■ WHAT THIS TASK INVOLVES ■
In the entries below, find each line with the word "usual" and pull it out.
[[ RECORDS TO USE open ]]
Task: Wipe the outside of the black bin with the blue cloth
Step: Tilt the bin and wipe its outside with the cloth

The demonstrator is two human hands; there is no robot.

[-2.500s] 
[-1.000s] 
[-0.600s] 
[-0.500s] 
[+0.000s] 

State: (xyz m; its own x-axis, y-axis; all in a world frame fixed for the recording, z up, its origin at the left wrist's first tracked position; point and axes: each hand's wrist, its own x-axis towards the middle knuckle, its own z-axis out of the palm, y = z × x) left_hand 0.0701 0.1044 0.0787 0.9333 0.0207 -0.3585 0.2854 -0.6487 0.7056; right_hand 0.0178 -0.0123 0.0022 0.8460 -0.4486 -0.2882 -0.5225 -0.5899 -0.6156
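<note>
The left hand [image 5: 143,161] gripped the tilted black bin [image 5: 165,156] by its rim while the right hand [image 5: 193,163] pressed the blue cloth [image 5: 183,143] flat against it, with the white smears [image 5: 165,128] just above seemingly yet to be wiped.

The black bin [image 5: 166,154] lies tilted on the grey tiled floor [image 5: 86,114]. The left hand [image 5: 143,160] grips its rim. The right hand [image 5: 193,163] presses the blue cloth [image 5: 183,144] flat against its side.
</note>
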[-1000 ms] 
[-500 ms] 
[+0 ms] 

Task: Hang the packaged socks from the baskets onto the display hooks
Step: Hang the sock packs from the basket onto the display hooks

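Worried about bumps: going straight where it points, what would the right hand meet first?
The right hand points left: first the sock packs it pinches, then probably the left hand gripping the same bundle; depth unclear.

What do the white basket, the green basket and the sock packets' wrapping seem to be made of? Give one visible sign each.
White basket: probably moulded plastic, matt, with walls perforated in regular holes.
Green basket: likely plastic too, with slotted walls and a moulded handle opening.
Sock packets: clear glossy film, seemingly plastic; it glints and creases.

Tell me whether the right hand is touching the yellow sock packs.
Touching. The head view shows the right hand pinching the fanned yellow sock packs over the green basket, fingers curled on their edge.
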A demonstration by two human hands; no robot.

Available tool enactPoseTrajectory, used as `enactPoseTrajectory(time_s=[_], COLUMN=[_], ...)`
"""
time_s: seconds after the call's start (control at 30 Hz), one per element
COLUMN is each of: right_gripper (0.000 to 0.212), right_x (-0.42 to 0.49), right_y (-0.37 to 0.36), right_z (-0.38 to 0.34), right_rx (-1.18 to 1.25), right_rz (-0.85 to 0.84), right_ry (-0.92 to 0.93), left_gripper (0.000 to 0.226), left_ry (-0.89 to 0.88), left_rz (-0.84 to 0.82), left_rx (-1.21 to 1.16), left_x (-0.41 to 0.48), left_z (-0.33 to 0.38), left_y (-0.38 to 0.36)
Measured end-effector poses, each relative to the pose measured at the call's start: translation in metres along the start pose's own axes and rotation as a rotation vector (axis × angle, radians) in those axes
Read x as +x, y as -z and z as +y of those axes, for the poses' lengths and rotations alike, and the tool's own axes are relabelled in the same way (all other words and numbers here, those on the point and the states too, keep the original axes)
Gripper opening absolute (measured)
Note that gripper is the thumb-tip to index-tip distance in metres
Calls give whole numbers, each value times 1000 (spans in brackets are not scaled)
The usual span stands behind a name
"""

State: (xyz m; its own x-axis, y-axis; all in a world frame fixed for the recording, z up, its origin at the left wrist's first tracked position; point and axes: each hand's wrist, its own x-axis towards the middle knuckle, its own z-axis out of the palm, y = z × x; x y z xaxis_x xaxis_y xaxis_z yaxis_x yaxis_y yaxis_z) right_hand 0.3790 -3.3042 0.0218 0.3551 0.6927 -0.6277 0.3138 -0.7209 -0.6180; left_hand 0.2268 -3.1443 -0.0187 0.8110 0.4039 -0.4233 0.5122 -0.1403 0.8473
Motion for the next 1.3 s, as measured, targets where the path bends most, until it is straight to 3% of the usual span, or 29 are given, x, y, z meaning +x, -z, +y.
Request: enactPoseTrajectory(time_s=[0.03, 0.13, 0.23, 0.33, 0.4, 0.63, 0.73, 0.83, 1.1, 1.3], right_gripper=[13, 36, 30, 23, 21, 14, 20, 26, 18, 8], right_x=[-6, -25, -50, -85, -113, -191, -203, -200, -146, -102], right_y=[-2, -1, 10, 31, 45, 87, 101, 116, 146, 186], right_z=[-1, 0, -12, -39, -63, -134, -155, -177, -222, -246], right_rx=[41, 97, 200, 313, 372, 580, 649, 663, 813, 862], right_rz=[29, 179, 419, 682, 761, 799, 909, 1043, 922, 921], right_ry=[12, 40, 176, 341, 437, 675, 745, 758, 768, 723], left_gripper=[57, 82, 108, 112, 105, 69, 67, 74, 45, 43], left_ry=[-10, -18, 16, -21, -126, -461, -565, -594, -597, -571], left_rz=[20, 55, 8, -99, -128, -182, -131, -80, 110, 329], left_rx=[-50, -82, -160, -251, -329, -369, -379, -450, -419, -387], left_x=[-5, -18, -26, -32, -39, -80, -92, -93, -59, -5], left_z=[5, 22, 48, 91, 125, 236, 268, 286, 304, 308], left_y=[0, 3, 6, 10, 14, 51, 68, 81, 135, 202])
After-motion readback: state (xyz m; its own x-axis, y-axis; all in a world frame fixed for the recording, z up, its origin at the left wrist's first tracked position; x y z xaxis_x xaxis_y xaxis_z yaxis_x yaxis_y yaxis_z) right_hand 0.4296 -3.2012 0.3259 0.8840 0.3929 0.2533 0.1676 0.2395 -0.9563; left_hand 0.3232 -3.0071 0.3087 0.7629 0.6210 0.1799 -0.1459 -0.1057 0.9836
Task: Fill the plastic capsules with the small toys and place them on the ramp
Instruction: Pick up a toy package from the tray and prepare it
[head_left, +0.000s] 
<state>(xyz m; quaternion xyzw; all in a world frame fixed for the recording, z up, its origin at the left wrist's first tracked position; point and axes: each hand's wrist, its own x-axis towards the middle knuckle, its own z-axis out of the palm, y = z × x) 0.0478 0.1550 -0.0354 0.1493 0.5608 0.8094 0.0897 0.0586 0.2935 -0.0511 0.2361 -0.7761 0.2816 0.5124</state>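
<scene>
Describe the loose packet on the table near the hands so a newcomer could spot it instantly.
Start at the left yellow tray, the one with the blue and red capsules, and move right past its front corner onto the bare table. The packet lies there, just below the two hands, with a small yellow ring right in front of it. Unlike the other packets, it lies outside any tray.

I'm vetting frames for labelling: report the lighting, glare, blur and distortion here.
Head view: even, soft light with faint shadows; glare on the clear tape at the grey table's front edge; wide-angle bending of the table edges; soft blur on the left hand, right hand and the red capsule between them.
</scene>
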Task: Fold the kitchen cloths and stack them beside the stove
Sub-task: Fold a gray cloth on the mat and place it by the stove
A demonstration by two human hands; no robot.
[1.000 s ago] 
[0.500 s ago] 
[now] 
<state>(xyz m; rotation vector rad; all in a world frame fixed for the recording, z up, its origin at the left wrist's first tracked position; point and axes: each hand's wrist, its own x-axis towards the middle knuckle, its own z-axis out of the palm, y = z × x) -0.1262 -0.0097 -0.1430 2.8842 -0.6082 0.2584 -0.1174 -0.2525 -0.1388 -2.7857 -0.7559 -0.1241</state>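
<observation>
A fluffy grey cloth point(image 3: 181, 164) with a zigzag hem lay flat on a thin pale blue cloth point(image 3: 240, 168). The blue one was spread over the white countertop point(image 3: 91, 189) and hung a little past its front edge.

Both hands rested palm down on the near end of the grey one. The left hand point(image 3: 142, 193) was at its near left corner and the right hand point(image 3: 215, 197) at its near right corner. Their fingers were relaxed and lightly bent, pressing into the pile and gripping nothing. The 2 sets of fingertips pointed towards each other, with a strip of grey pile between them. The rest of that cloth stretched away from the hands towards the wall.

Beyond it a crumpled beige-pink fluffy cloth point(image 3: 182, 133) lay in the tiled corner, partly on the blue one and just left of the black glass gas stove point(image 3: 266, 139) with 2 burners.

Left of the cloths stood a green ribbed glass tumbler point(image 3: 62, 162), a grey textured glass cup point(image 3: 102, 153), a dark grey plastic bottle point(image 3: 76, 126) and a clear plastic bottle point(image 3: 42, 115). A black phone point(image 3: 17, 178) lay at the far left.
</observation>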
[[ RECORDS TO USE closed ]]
■ EXERCISE OUTPUT ■
The usual span stands behind a name
Motion for the next 1.3 s, as measured, targets where the path bends most, until it is straight to 3% of the usual span, or 29 are given, x, y, z meaning +x, -z, +y.

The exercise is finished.